» **What you need to do**
Take the lines from the head of the listing through the one bearing "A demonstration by" and copy them exactly, leaving every picture out.

» **Recorded data**
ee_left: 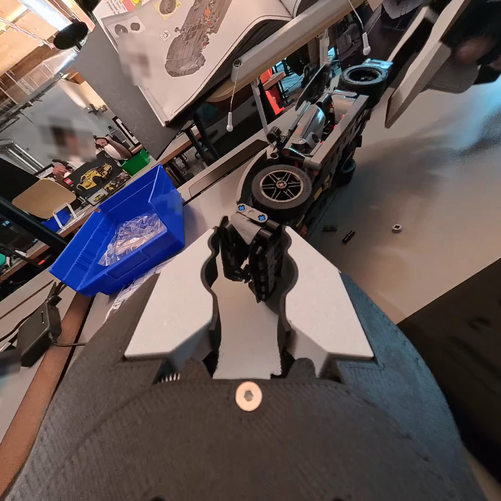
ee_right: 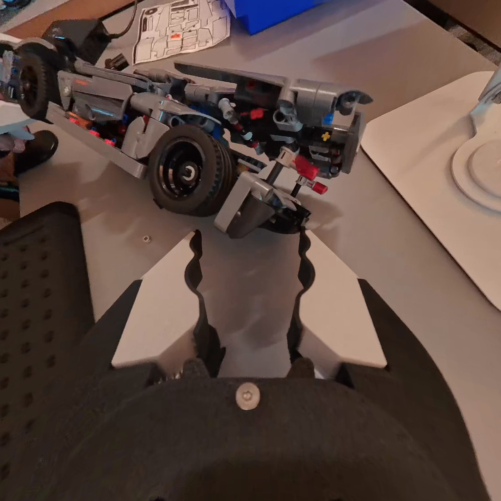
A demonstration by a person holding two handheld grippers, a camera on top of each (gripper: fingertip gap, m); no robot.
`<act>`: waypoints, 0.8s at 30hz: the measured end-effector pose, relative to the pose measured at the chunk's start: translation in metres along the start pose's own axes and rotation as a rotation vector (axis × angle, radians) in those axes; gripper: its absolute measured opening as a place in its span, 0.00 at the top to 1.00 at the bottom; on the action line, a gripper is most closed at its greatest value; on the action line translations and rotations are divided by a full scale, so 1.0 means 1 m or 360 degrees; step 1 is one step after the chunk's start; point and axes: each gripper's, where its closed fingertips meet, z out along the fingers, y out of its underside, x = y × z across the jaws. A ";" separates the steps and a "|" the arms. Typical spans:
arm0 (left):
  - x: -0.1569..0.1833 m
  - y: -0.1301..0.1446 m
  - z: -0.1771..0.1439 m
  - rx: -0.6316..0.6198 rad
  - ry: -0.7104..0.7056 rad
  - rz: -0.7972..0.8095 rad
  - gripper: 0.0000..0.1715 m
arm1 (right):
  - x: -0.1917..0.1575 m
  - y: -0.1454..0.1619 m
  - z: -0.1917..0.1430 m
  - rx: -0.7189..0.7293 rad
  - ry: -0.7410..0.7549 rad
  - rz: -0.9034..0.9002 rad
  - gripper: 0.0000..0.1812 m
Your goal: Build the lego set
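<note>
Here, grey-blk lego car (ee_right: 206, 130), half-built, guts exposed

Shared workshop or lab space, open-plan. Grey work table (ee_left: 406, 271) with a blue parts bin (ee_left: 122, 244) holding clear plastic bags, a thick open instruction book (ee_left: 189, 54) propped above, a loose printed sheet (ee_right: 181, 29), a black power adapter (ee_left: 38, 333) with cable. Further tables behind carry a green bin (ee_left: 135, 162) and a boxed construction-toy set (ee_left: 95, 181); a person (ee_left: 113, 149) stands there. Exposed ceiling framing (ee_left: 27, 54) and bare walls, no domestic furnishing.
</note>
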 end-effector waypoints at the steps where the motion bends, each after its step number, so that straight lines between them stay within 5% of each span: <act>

» **Response to the task**
ee_left: 
ee_right: 
A demonstration by a person holding two handheld grippers, a camera on top of each (gripper: fingertip gap, m); no robot.

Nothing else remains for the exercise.